Aid convoys with food and other supplies reached three besieged villages on Monday — Madaya, near Damascus, where O'Brien said about 400 people need to be evacuated immediately to receive life-saving treatment for medical conditions, malnourishment and starvation, and the Shiite villages of Foua and Kfarya in northern Syria.

O'Brien said efforts will be made to get ambulances to Madaya on Tuesday to evacuate the 400 people, of all ages, if safe passage can be assured.

It will take several days to distribute the aid in Madaya, near Damascus, and the Shiite villages of Foua and Kfarya in northern Syria, and the supplies are probably enough to last for a month, aid agencies said.

"It's really heartbreaking to see the situation of the people," said Red Cross spokesman Pawel Krzysiek, who oversaw the distribution in Madaya. "A while ago, I was just approached by a little girl and her first question was, 'Did you bring food?'"

Sajjad Malik, a representative of the U.N. High Commissioner for Refugees who took part in the operation described how grateful the people were. "It's cold and raining, but there is excitement because we are here with some food and blankets," Malik said.

The operation marked a small, positive development in a bitter conflict now in its fifth year that has killed a quarter of a million people, displaced millions of others and left the country in ruins.
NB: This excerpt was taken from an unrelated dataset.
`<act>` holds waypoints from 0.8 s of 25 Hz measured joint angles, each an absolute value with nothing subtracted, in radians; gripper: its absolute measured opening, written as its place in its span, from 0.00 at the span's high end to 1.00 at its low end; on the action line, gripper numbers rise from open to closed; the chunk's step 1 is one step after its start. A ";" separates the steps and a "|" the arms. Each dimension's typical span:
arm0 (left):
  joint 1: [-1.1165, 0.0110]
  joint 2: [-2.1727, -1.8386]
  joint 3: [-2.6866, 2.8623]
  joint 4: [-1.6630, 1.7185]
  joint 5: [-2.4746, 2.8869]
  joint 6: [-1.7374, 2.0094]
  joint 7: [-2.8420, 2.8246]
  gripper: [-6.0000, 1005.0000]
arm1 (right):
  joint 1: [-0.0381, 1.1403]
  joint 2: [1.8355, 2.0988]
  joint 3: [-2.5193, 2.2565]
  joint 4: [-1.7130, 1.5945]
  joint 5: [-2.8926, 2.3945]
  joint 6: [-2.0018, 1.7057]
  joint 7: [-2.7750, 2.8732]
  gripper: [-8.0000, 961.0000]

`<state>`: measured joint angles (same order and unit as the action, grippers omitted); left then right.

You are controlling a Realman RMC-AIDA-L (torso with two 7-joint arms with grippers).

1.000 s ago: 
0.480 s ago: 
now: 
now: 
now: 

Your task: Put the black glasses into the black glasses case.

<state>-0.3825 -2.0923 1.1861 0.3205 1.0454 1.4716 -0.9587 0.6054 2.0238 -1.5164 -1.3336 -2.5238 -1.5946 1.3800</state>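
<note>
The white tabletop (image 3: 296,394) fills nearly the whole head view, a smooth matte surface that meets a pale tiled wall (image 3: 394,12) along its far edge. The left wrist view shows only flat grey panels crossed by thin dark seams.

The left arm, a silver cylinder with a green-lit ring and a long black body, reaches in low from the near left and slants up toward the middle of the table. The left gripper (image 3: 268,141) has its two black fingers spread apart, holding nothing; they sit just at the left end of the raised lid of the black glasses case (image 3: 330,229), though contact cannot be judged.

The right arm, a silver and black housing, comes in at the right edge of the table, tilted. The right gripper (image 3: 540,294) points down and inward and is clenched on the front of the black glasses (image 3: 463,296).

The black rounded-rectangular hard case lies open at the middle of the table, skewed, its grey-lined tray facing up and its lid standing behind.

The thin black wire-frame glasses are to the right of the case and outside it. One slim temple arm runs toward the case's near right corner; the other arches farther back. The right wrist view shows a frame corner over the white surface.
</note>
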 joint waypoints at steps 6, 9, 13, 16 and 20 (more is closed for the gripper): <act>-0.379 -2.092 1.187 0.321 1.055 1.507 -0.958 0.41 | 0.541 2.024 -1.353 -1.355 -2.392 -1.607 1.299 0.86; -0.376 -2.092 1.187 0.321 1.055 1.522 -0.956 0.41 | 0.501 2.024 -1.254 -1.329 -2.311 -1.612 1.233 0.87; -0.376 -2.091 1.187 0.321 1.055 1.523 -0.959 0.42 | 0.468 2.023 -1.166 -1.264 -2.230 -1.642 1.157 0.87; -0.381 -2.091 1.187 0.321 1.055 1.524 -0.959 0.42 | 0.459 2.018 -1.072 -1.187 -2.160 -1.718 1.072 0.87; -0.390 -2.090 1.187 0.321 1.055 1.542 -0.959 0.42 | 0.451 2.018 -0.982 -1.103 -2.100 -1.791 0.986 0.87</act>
Rebels opposed to President Bashar Assad are in control of Madaya, a mountain town about 15 miles (24 kilometers) northwest of Damascus. Government troops and fighters from the Lebanese militant group Hezbollah have surrounded the town. Opposition activists and aid groups have reported several deaths from starvation in recent weeks.
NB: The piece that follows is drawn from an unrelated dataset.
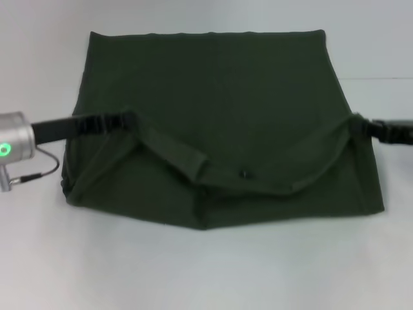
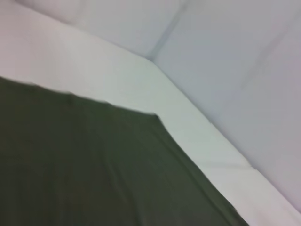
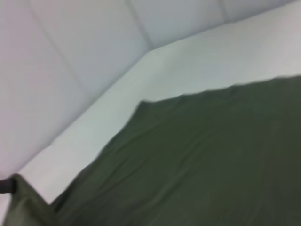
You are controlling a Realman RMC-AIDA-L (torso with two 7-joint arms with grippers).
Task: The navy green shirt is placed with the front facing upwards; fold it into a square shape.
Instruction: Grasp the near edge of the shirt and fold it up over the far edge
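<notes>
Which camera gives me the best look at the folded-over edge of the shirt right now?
The head view: it shows the whole navy green shirt with the edge draped between the left gripper and the right gripper. Both wrist views show only flat green cloth and a far corner.

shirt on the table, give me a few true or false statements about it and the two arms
1. The shirt is partly folded, with a sagging edge of cloth strung across it. True.
2. The left gripper is at the shirt's left side. True.
3. The right gripper is parked off the table, far from the cloth. False: it is at the shirt's right side, at the end of the sagging edge.
4. Cream lettering shows on the cloth facing up. False: only plain green shows.
5. The shirt lies on a white table. True.
</notes>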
Syria's U.N. Ambassador Bashar Ja'afari denied anyone was starving in Madaya and blamed Arab television especially "for fabricating these allegations and lies."

Speaking at U.N. headquarters, he blamed "armed terrorist groups" for stealing humanitarian aid and reselling it at prohibitive prices.

"The Syrian government is not and will not exert any policy of starvation against its own people," Ja'afari said.

But O'Brien, the U.N. humanitarian chief, said all the evidence the U.N. has shows there has been very severe malnourishment, severe food shortages, and reports of people "who are either starving or indeed have starved and died."

An Associated Press crew saw the first three trucks cross into Madaya on Monday, although journalists were not allowed to accompany the aid workers. At the town's entrance, several civilians — including five children shivering against the cold — said they were waiting to be taken out.

"I want out. There is nothing in Madaya, no water, no electricity, no fuel and no food," said Safiya Ghosn, a teacher who stood at the entrance of the town hoping to be evacuated.

Simultaneously, trucks began entering Foua and Kfarya, which are both under siege by rebel groups hundreds of miles (kilometers) to the north.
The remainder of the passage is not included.